Was mir Freundinnen mit eigenem Garten schon öfter erzählt haben, erfahre ich jetzt gerade wieder selbst: Habe ich mich erstmal an diese absolute, echte Frische gewöhnt, schmeckt anderes überhaupt nicht mehr. Die beste Art, sich zu verwöhnen :) . Wahrhaft paradiesisch unser momentanes Leben: Essen direkt aus dem Garten. Unter blauem Himmel & strahlender Sonne die Suche nach reifen Tomaten & das Sammeln der überall reichlich wuchernden grünen Blätter.
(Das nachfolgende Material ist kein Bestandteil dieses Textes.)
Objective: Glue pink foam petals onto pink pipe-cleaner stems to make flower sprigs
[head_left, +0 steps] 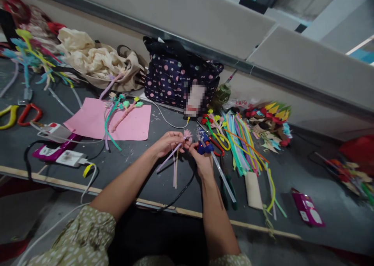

Heute haben wir sogar 3 baumgereifte(!) Bananen geerntet – was für ein Luxus! Die Bananen hier auf den Kanaren schmecken ohnehin ganz anders als die in Deutschland angebotenen. Obwohl sie auch meist unreif in den Handel kommen. Baumgereift sind sie dann tatsächlich noch besser!

Bullerbü auf kanarisch: besser als Erdbeeren ...

... winzig kleine Strauchtomaten.

Kanarischer Spinat - schmeckt ganz anders als der in Deutschland, für meinen Geschmack hat er zuviel Säure.